The Trump Pence Thing Is Downright Shakespearian
"I am not in the giving vein today..." Credit: driftglass
July 1, 2021

Like the Duke of Buckingham in Shakespeare's Richard III, Mike Pence is a fundamentally hollow, immoral thug who was perfectly willing to help Trump win the White House and, once he was installed, perfectly willing to abet his every destructive, corrupt, totalitarian impulse -- all hinging on the promise of the rewards to come for his faithful, groveling service.

And then one day,  to insure his grip on power, Trump asked Pence to something that brought him up short.  Pence hemmed and hawed and stalled, and (I assume) behind closed doors gently reminded Trump of his faithful, groveling service up to that point and the rewards (we can all safely assume) he had been promised for that service.

But just as in the play, the minute Trump's Buckingham definitively refused to murder democracy in its bed in order to help a tyrant hang onto power, Trump immediately turned on him and began plotting his destruction.   

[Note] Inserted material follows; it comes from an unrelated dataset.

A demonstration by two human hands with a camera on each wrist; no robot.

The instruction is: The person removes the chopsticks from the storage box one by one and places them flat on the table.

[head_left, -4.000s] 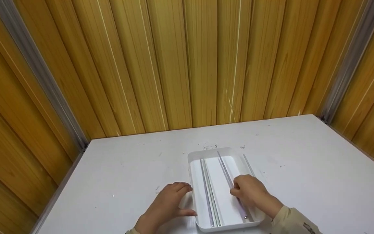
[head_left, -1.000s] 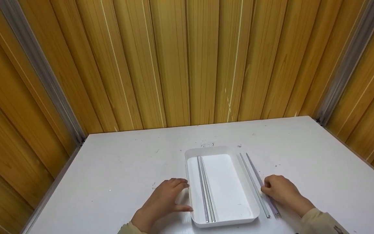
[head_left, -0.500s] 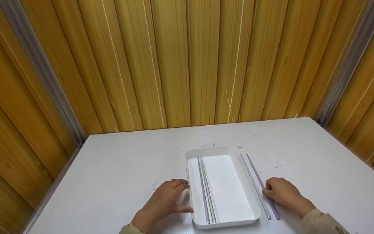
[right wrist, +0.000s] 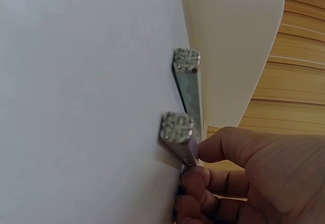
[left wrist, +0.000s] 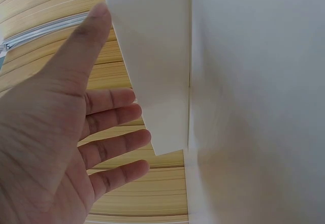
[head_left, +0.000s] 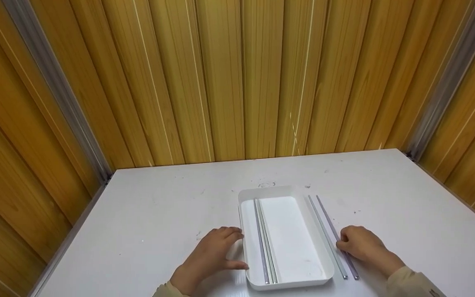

Duke of Buckingham: Is it even so? rewards he my true service
With such deep contempt made I him king for this?
O, let me think on Hastings, and be gone
To Brecknock, while my fearful head is on!

All of this evidently came as a complete surprise to Pence, who is a dull, generic Republican hack with "wit’s as thick as a Tewkesbury mustard" and who has obviously never read you-know-who.